Sileo: I have been working with children for over 21 years. In my practice, I do play therapy and read a lot of children’s books to children and on my own. I also keep a pulse on the youth culture by periodically watching the shows that are of importance to children. When I write my books, I often read them to family and friends who have young children to make sure the words and concepts are kid-friendly and understandable. I also read my books to my patients before I send them for possible publication. In my practice, I treat children of various ages, diagnoses and learning/reading levels. This affords me a good barometer [of] whether young people can understand the book’s content and message. Kids can be brutally honest. If they don’t like or understand something, they will tell you. The feedback is always helpful to me. Kids know what they like and what they don’t.
What are some simple things that you would recommend parents of young children can do to help support healthy emotional and psychological development?
Lasser: Children thrive when they have a deeply rooted understanding that they are loved and valued, and parents who express this unconditional positive regard to their children daily are meeting a basic psychological need.

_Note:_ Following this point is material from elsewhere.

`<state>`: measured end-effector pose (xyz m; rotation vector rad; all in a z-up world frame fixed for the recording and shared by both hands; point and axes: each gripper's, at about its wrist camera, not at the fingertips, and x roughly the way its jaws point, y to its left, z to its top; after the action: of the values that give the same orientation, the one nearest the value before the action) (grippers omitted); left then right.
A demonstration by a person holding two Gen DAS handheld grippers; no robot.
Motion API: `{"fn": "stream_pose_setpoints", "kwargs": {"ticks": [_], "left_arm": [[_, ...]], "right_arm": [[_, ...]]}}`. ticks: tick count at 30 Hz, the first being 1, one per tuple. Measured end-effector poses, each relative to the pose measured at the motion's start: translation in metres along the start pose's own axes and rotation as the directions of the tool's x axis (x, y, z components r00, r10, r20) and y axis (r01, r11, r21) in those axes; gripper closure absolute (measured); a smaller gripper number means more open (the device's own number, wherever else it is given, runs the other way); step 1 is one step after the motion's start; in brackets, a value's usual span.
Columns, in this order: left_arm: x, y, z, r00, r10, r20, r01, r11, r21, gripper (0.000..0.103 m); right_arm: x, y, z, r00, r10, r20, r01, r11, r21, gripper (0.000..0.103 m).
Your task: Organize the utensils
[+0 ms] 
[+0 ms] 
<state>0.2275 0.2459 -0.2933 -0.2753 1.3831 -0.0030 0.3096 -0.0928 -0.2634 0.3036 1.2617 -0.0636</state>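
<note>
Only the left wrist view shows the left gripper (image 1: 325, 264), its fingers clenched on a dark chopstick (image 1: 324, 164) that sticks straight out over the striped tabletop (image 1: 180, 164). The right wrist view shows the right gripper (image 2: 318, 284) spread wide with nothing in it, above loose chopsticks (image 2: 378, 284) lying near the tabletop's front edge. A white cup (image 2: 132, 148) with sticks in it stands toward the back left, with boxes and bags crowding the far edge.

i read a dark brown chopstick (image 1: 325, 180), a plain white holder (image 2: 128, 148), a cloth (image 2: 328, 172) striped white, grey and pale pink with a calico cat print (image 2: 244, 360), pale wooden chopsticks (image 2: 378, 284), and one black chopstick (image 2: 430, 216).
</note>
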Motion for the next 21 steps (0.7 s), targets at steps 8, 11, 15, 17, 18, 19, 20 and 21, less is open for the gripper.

That alone can go very far in promoting mentally healthy children. When parents play with their children, particularly imaginative play (pretending to be animals or royalty or robots), it encourages the development of so many social and emotional skills, such as perspective taking, communication, and planning skills. Parents can also help by allowing children to express their feelings freely and listening to those feelings without criticizing or judging. In other words, parents build their children’s mental health by being present and engaged.
Sileo: It really depends on the age of your child but here are some general guidelines: Remember that you are their role models for behavior, identifying emotions and how to express them appropriately. Be a good listener. Communication is a two-way street—talking and listening. Build your child’s self-esteem and confidence. When children have self-esteem, they are happier, have a sense of security and are better adjusted. When they have good self-confidence, they can learn to work hard despite challenges, learn to ask for help, and do better in school. We can show children that we respect individuality. Children have their own interests, strengths and talents. Do not compare your child to others. Play and make time for your children. Make memories, catch them being good, read with them, limit electronics and provide structure and regular schedules around bedtimes. Set limits and boundaries to make them feel safe in the world. Be consistent in what you say and do. Lack of consistency can cause kids to feel anxious. Simple things you say and do can go a long way.
Jim Sliwa is director of public affairs for the American Psychological Association.